Hoje o ministro da Educação, Paulo Renato Souza, homenageou quatro dos melhores colocados com a entrega de certificado, em cerimônia no Ministério da Educação (MEC). "É preciso oferecer oportunidades para os estudantes no exterior", declarou Paulo Renato, afirmando que exames supletivos poderão ser realizados este ano também nos Estados Unidos, nas cidades de Miami, Nova York e Boston, onde há grande concentração de brasileiros.
Dos 110 inscritos que fizeram a prova de supletivo do ensino fundamental (antigo 1.º grau), cerca de 90 foram aprovados. No supletivo de ensino médio (antigo 2.º grau), obtiveram o certificado cerca de 150 dos 191 estudantes que compareceram ao teste. O MEC não soube informar o número preciso de aprovados.

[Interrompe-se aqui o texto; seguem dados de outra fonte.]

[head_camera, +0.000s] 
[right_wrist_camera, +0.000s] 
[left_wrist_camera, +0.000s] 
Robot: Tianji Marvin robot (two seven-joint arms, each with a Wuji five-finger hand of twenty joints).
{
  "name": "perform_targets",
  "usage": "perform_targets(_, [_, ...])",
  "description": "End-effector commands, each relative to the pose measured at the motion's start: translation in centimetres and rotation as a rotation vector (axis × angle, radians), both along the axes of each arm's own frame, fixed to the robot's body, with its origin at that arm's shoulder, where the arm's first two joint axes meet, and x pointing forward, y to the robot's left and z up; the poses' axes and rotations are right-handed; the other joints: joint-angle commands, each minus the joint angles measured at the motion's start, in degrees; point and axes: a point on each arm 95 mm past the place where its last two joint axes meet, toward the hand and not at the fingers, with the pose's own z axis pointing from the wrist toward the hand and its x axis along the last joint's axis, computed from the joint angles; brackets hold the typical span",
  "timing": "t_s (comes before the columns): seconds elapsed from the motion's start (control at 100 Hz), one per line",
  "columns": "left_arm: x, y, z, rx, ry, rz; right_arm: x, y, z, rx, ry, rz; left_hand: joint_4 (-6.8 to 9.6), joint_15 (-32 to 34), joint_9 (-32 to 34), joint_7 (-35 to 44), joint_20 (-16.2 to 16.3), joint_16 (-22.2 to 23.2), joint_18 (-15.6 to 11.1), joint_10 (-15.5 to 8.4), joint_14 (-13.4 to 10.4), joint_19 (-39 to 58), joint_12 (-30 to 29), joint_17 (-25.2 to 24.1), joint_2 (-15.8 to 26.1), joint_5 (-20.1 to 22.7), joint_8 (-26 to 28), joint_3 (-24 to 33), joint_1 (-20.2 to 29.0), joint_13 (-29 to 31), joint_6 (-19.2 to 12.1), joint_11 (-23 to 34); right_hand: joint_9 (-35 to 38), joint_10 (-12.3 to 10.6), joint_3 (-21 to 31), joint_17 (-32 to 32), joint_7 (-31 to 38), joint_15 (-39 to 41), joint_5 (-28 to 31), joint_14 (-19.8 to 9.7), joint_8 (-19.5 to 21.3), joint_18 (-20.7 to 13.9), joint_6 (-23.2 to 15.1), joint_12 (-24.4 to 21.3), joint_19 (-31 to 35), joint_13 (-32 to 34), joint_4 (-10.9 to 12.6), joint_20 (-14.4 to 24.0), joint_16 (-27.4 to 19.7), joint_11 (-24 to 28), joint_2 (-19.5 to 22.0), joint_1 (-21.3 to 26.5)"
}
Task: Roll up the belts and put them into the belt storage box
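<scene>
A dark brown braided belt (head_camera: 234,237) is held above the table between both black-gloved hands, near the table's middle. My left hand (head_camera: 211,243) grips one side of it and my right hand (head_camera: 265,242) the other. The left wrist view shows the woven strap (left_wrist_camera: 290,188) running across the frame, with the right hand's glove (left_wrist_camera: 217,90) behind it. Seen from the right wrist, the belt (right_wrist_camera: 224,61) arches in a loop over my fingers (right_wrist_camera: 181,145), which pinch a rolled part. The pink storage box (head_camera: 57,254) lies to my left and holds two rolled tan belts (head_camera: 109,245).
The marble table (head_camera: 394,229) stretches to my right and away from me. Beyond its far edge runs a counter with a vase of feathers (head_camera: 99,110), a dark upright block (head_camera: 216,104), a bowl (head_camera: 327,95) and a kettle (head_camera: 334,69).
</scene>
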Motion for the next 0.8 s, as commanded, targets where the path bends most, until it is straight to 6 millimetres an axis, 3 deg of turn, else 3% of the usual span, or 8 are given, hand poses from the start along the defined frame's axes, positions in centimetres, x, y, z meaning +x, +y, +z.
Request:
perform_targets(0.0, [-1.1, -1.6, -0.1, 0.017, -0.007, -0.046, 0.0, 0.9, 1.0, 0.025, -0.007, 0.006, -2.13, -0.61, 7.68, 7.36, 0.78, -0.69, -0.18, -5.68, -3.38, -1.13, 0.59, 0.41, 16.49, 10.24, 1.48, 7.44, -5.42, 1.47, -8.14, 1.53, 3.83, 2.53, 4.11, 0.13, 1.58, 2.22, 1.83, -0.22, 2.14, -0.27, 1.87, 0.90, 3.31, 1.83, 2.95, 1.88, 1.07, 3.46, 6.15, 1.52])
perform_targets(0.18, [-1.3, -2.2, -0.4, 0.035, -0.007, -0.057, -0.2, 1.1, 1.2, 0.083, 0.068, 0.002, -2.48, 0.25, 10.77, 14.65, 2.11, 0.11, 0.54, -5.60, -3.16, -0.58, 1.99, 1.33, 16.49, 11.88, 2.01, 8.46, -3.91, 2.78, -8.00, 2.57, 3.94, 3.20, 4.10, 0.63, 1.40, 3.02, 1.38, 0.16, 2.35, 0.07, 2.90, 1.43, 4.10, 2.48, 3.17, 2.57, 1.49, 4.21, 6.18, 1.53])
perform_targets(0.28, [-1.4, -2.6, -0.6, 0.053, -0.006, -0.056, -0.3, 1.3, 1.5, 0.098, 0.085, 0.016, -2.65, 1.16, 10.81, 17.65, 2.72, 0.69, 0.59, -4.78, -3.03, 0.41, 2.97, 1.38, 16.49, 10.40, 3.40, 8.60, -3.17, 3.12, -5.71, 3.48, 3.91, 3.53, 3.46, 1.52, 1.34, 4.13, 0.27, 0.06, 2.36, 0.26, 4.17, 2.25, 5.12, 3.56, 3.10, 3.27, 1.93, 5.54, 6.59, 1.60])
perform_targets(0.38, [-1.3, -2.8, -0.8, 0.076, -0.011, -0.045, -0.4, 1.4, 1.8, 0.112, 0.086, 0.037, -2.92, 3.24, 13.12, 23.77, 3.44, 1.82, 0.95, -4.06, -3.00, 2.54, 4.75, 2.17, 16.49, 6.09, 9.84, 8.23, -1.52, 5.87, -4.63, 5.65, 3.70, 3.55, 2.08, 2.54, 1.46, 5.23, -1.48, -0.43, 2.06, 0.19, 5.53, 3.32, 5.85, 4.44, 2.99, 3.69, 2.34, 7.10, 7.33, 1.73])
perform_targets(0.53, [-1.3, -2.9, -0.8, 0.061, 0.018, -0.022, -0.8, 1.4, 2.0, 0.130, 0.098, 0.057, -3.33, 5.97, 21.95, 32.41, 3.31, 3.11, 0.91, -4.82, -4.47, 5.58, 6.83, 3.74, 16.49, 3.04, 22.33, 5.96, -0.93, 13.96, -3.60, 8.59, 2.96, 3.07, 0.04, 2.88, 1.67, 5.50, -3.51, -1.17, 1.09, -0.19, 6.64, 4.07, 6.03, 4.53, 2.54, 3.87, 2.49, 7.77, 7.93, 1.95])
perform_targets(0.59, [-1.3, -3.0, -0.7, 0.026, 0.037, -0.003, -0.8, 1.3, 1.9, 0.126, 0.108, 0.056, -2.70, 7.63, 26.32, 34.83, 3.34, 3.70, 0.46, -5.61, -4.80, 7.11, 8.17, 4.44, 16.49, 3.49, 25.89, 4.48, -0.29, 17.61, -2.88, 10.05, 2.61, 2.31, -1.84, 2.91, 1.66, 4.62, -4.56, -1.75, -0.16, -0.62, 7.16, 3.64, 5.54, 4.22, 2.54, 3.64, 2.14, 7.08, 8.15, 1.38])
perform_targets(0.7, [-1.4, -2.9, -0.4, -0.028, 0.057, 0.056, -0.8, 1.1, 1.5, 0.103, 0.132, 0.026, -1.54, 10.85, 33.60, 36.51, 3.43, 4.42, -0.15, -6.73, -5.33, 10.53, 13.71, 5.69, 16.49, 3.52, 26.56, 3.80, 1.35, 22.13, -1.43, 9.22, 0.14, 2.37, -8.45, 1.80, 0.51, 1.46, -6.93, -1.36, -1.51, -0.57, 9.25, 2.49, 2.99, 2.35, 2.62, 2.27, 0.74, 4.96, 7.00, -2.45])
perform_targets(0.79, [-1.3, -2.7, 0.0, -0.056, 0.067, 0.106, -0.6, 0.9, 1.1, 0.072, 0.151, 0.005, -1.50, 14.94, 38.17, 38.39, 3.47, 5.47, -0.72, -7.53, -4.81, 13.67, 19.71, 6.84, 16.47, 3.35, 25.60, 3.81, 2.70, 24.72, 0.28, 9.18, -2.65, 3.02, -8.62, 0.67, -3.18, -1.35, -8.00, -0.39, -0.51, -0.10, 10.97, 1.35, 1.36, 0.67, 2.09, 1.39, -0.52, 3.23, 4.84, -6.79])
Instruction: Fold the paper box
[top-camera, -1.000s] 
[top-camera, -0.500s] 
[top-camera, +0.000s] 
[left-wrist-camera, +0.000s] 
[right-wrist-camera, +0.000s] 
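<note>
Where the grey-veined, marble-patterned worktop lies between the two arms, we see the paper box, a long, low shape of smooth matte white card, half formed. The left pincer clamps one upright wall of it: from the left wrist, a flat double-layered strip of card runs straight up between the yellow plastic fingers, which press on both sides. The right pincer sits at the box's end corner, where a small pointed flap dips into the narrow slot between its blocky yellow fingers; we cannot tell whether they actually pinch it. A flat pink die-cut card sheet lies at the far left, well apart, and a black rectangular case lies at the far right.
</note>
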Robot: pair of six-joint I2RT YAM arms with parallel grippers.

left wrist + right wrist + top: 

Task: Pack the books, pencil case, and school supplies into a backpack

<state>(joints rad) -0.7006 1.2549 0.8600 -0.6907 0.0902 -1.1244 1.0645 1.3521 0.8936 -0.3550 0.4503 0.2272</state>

Japão - A realização de exames supletivos no Japão foi reivindicada pela comunidade brasileira que vive naquele país - cerca de 240 mil pessoas. Das 40 mil em idade escolar, apenas 7.500 frequentam escolas regulares japonesas. O idioma e as diferenças culturais são as principais barreiras.
"Japonês é muito diferente, fiquei com medo de não me acostumar", disse a estudante Katiani Tatie Shishito, de 16 anos, uma nissei que vive há três anos no Japão e optou por não estudar em escolas japonesas. Além de Katiani, foram homenageados os estudantes Samanta Callegon Higa, Carlos Eduardo Murashima e João Guilherme Matsuchita.